» Problem requirements
Each line in the entries below that holds the word "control" belongs in the answer.

Data listing Block Start

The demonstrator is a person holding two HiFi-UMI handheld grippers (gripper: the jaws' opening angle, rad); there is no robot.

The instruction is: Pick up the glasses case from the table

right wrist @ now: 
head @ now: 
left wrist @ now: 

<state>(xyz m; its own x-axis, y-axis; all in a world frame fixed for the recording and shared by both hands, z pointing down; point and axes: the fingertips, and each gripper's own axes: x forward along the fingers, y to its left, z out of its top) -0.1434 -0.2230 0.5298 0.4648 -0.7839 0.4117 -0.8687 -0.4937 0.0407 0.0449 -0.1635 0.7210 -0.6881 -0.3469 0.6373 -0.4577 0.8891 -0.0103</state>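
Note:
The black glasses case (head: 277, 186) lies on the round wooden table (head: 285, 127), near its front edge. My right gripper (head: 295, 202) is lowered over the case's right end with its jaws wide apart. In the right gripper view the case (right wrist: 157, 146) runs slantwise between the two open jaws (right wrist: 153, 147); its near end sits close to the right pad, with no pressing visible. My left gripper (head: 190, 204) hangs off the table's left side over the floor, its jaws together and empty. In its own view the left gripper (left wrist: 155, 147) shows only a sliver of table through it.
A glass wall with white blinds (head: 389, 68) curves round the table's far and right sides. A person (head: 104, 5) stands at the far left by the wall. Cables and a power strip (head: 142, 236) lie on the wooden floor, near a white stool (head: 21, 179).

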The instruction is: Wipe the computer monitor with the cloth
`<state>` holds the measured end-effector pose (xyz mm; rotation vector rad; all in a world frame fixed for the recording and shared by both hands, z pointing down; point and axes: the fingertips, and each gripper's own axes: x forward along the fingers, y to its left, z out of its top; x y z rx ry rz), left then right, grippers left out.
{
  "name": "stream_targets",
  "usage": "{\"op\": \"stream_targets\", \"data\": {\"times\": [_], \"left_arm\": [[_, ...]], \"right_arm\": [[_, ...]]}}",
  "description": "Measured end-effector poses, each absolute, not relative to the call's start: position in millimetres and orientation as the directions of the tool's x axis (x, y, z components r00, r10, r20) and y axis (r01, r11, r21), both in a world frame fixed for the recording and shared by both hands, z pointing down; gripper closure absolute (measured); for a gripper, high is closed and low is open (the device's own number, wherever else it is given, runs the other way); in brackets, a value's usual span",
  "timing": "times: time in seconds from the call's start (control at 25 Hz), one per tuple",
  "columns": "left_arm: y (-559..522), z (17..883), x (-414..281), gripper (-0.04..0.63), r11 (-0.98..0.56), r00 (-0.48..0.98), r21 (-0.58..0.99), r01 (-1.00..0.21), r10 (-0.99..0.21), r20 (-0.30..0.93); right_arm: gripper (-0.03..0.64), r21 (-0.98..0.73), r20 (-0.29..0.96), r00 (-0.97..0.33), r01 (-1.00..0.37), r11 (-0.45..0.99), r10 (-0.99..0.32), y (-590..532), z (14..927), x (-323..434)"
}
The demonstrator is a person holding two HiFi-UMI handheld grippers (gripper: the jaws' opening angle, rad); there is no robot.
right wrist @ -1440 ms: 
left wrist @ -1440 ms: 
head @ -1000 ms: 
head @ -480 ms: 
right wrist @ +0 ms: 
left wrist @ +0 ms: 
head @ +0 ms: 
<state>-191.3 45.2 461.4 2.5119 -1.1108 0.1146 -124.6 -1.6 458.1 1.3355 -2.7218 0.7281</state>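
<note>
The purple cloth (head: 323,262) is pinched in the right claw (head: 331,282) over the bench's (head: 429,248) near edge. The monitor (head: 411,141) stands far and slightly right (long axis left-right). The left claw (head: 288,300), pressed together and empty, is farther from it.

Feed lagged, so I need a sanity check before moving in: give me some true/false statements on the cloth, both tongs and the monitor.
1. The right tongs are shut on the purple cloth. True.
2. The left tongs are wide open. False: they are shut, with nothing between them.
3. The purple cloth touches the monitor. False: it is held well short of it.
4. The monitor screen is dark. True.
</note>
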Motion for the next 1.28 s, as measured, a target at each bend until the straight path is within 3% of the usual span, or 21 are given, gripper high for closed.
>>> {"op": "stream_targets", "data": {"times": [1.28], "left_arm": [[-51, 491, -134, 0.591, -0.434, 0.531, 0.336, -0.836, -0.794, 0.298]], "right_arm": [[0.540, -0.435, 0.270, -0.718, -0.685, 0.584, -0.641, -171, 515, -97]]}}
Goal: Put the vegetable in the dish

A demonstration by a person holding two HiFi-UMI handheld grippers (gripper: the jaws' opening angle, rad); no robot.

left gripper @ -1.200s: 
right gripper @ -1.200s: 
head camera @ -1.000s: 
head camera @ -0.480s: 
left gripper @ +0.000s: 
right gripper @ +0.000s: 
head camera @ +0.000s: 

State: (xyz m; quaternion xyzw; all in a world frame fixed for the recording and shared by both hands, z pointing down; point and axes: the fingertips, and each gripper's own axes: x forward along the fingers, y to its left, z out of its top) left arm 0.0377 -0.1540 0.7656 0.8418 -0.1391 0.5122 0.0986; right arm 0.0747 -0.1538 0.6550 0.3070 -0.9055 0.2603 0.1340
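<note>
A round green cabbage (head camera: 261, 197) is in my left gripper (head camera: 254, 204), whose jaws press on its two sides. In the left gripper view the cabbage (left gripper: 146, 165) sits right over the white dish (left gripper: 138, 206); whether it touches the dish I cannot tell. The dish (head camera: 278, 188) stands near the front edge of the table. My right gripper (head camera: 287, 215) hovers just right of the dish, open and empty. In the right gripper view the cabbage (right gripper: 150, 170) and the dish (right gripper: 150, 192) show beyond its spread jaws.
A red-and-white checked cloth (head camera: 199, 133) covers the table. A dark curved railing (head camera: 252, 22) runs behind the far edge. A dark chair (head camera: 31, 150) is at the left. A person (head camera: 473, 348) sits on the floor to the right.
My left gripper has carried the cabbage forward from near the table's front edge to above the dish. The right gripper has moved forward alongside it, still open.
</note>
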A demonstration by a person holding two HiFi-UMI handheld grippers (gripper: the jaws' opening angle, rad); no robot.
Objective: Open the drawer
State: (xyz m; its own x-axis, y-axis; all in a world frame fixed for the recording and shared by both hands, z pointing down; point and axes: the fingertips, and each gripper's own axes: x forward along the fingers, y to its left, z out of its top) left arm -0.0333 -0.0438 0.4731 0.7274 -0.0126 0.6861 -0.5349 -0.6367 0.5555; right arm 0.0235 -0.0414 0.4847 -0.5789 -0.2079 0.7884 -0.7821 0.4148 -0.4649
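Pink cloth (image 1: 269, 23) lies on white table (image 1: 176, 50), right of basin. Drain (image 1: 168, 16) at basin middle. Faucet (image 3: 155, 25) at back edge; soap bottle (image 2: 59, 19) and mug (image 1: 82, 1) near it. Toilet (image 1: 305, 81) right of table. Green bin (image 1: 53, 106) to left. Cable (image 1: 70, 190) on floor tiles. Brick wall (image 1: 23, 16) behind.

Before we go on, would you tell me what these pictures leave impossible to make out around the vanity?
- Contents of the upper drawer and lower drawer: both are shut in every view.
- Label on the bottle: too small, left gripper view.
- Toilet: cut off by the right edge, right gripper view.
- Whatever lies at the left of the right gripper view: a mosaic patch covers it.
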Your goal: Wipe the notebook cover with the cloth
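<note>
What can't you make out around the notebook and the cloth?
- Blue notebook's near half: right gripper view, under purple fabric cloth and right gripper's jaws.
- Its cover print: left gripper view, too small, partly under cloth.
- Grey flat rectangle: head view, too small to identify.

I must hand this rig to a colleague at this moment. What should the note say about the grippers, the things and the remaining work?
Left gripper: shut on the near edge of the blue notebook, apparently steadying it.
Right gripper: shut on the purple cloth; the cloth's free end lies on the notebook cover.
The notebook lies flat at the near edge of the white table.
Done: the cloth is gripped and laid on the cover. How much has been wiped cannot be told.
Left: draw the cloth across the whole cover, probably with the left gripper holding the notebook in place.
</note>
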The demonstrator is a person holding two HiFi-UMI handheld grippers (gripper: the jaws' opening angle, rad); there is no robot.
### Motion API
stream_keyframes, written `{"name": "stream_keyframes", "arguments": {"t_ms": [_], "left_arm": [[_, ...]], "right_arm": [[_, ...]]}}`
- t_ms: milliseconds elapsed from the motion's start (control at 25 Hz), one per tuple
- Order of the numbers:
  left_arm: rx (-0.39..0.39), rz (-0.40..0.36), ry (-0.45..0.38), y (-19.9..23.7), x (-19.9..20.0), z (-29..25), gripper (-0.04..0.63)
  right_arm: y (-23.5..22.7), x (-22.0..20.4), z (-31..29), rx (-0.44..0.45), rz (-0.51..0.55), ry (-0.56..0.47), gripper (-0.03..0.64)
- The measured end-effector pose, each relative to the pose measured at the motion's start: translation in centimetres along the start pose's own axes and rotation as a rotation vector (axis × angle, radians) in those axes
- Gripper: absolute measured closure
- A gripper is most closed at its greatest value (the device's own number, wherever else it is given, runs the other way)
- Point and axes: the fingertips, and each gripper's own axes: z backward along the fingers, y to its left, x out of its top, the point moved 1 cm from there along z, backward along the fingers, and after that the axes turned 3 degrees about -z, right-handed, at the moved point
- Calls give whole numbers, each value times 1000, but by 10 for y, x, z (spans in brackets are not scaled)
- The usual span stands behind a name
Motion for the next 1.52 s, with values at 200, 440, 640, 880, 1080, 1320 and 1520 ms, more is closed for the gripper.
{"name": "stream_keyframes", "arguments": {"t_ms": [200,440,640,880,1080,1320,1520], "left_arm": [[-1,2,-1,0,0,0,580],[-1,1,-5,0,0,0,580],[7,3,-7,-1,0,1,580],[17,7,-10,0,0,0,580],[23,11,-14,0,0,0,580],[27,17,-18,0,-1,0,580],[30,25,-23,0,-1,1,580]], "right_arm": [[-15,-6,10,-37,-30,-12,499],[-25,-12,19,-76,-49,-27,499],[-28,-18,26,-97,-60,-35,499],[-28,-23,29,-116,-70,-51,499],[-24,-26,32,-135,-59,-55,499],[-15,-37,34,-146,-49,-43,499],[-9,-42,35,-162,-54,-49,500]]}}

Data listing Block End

» Written answer
  "timing": "times: time in seconds from the call's start (control at 25 Hz), one per tuple",
- t_ms: milliseconds elapsed from the motion's start (control at 25 Hz), one per tuple

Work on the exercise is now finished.